Collected data -
--------
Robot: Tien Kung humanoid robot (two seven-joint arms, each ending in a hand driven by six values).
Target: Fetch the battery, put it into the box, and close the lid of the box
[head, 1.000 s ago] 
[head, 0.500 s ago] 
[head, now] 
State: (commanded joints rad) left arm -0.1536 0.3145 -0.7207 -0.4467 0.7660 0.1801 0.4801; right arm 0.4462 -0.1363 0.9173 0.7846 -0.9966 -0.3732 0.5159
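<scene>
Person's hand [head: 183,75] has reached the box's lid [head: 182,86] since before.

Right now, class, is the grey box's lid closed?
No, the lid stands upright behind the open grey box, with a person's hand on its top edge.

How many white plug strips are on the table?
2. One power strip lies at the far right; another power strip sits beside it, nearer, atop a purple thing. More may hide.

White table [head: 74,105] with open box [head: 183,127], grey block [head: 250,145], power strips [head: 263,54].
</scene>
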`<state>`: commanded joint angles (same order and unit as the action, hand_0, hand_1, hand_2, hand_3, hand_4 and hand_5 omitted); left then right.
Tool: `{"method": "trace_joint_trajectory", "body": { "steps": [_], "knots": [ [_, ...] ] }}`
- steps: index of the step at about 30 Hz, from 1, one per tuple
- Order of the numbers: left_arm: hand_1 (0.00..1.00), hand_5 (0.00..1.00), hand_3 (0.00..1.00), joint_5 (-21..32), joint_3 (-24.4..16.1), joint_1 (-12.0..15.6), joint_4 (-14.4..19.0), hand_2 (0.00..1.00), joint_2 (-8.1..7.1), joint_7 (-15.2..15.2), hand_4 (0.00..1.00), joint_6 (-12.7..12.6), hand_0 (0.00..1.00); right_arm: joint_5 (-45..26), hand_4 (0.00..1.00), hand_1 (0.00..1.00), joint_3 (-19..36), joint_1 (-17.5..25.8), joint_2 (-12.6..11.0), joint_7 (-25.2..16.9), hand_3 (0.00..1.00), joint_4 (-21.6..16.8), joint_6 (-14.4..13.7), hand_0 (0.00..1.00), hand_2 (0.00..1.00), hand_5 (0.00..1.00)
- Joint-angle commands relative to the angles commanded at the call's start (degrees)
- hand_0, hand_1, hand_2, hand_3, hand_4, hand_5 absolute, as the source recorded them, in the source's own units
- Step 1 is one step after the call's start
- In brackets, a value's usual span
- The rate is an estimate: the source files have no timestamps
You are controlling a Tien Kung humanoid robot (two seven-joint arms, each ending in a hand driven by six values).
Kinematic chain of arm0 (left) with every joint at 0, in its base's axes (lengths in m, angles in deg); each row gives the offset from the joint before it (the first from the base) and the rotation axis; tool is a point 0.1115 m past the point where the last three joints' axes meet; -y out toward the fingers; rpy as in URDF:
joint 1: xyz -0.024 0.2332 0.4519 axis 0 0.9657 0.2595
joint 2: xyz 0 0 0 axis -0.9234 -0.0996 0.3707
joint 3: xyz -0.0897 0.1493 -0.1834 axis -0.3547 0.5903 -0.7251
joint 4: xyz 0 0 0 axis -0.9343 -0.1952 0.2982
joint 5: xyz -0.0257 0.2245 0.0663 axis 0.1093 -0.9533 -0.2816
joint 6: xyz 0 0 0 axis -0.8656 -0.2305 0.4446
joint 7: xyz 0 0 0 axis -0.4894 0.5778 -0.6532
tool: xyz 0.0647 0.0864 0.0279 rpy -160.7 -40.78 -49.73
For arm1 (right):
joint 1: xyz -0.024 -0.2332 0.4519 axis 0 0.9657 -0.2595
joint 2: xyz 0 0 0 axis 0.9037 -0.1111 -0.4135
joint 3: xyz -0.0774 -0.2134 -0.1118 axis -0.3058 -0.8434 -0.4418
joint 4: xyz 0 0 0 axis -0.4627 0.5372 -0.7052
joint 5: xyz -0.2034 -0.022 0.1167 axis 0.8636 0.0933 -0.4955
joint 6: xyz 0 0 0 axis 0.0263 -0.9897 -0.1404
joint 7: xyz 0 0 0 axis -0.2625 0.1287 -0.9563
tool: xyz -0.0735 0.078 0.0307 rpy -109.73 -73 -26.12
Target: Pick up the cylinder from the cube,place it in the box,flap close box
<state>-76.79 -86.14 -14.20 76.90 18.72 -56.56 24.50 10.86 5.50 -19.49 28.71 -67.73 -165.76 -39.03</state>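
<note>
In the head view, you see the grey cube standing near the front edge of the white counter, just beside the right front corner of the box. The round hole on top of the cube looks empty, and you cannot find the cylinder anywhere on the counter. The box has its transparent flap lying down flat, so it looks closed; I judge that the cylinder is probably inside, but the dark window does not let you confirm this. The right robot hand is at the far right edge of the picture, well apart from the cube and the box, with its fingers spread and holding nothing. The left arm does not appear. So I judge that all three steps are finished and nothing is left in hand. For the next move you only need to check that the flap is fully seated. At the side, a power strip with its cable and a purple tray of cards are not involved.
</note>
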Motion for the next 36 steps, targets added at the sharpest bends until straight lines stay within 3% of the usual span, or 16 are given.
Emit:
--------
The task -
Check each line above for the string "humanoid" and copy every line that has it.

Exercise answer -
Robot: Tien Kung humanoid robot (two seven-joint arms, each ending in a hand driven by six values).
You are controlling a Tien Kung humanoid robot (two seven-joint arms, each ending in a hand driven by six values).

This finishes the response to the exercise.